Ripple rides on as $2B SEC wave ebbs with $125M spray


A United States federal judge has ordered Ripple Labs to pay a $125 million civil penalty for breaching US securities laws. The judgment, issued by Judge Analisa Torres of the US District Court for the Southern District of New York, also permanently restrains Ripple from violating US securities laws.


The ruling stems from a lawsuit filed by the Securities and Exchange Commission (SEC) in December 2020, alleging that Ripple raised funds through the sale of XRP tokens as unregistered securities. The SEC initially sought up to USD $2 billion in civil penalties and disgorgement, while Ripple argued for a maximum penalty of $10 million.


In July 2023, Judge Torres ruled that XRP is not a security in the context of programmatic sales on exchanges, but that institutional sales did amount to unregistered securities transactions under US law.


Judge Torres found that 1,278 transactions violated Section 5 of the Securities Act. This led to the imposition of a USD $125 million civil penalty, which Ripple is required to pay within 30 days.
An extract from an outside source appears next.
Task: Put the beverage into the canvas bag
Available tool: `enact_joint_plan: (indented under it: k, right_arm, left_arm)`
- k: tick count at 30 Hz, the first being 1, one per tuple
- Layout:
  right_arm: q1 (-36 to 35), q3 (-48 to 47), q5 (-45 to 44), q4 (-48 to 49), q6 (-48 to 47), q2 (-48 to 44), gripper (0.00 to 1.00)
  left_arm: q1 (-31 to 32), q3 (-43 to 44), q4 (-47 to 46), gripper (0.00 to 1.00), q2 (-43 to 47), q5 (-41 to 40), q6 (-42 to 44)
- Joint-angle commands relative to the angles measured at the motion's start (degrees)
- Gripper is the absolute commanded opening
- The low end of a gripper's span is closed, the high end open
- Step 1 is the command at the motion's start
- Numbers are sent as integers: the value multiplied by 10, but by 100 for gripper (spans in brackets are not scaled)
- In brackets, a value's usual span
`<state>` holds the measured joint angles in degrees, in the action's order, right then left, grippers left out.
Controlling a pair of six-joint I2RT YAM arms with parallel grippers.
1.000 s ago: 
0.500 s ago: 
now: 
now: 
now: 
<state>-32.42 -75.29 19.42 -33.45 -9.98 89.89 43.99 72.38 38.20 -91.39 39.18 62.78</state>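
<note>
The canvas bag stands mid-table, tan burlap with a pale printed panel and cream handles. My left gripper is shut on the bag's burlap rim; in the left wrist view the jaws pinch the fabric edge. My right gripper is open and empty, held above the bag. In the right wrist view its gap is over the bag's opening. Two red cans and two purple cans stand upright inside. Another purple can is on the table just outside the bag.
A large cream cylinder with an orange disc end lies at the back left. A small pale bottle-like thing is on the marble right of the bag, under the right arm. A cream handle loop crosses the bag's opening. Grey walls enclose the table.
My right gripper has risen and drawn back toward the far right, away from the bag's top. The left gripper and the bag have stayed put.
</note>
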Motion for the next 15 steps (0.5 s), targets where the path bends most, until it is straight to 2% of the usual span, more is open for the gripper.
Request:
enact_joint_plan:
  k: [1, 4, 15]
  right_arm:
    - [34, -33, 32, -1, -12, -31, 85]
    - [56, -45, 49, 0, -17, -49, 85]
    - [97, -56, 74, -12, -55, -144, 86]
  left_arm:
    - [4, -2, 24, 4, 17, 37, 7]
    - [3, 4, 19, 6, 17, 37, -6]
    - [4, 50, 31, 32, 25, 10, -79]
The judge found that it was not open as a matter of law to order disgorgement in the circumstances.


Despite the substantial fine, Ripple's leadership views the outcome as a positive development. CEO Brad Garlinghouse described the ruling as a "victory for Ripple, the industry, and the rule of law," noting that the penalty was significantly reduced from the SEC's initial demand.



Ripple's chief legal officer, Stuart Alderoty, echoed this sentiment, stating that the company respects the court's decision and is now better positioned to continue its growth.
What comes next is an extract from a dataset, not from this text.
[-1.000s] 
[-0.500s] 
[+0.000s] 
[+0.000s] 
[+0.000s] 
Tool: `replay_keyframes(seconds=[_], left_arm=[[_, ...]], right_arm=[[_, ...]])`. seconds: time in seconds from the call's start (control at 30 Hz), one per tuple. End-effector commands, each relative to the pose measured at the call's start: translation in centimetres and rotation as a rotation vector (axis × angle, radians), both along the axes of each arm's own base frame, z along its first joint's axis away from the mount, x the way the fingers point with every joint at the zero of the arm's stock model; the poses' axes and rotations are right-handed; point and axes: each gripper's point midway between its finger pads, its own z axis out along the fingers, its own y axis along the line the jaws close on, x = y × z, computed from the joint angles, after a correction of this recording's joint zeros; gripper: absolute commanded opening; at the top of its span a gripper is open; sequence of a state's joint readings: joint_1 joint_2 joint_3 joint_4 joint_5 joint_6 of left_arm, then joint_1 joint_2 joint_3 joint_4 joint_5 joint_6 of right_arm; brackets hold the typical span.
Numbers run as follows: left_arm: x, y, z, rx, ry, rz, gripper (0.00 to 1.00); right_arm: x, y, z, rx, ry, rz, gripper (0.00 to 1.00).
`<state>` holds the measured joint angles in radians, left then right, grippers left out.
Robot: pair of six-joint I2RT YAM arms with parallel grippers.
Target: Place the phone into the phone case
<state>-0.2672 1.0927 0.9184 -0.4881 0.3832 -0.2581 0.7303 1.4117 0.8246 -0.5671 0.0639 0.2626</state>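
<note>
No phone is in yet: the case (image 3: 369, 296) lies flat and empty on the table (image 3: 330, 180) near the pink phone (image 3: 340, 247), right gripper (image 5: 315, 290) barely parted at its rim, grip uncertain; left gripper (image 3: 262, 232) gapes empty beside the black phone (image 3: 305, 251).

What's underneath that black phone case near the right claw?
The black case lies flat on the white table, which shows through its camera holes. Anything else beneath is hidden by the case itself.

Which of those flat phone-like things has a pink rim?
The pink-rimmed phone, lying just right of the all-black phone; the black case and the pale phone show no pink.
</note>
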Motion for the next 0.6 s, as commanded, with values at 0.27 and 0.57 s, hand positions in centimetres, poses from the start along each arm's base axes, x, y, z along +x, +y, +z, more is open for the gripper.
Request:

The ruling also addressed future compliance, with Judge Torres suggesting a reasonable probability of future violations by Ripple. Nonetheless, her Honour noted that Ripple's sales after the SEC complaint may not have breached federal law.


The judgment brings this round of the protracted legal battle between Ripple and the SEC to an end. The SEC is expected to appeal the judge’s ruling with respect to the programmatic sales of XRP.
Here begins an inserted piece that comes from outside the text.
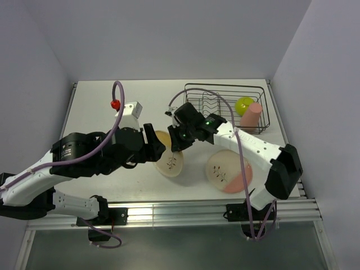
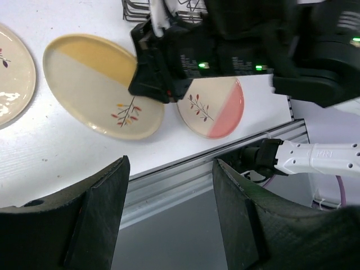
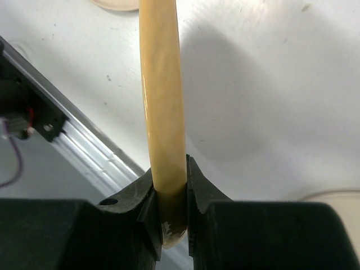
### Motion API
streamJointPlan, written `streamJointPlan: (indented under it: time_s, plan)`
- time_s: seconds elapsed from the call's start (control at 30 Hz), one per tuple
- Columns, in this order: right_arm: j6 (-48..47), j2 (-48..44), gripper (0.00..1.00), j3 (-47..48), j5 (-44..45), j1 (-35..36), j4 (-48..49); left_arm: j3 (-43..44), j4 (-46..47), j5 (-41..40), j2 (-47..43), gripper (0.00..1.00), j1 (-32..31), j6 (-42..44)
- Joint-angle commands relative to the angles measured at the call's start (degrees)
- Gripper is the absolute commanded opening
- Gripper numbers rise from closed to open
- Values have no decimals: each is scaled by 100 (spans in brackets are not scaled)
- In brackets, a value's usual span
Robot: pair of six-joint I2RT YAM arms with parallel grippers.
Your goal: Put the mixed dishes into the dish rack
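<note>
My right gripper (image 1: 176,143) is shut on the rim of a cream plate with a yellow segment (image 1: 170,161). In the right wrist view that plate (image 3: 162,107) runs edge-on between the jaws of the right gripper (image 3: 171,222). My left gripper (image 1: 153,144) stands open just left of this plate, and the left gripper (image 2: 169,185) holds nothing. The pink-segment plate (image 1: 228,171) lies flat on the table. A third plate (image 2: 12,79) shows at the left edge. The dish rack (image 1: 225,90) holds the lime-green bowl (image 1: 244,104) and the pink cup (image 1: 251,116).
The white table (image 1: 101,107) ends at an aluminium rail (image 1: 169,211) along its near edge. A purple cable (image 1: 117,112) loops above the left arm. Grey walls close in the back and both sides.
</note>
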Motion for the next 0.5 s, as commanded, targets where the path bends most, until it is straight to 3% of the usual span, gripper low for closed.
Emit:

Following the announcement of the ruling, the price of XRP surged by approximately 24%, reflecting investor optimism about Ripple's future prospects.


Highlights of her Honour's reasoning to substantially reduce the civil penalty payable by Ripple are as follows:


  • although Ripple's conduct was egregious, the Court found that a first-tier penalty was appropriate for Ripple as there had been no allegations of "fraud, deceit, [or] manipulation," and no conclusively established "deliberate or reckless disregard of a regulatory requirement" [p 14];

  • the Court found that the SEC failed to establish that Ripple's failure to register the sales of XRP with the SEC caused substantial losses (or the risk thereof) to investors [p 15]; and

  • Ripple did not contest the SEC's contention that its current financial condition did not merit a reduced penalty [p 15].


The SEC contended that Ripple's actions were motivated by profits and to avoid the costs of registration. However, her Honour found that this did not support the corresponding inference that Ripple recklessly disregarded regulatory requirements in making its business decisions.


The Court considered evidence of two conflicting opinions obtained from a US law firm, the latter of which concluded that there was a compelling argument that XRP tokens are not securities. To that end, the case again emphasises the importance of obtaining legal advice before launching crypto asset offerings in an uncertain regulatory environment.


While the ruling imposes a significant penalty on Ripple, it also affirms the company's stance that the XRP token is not inherently a security. The ruling comes however at substantial cost to both sides with Ripple having reportedly spent in excess of $100 million defending the SEC action. Given these costs, and the fact that the action could still drag on to appeals, legislation seems like a relatively cheaper and more efficient means of bringing regulatory clarity to crypto-asset markets.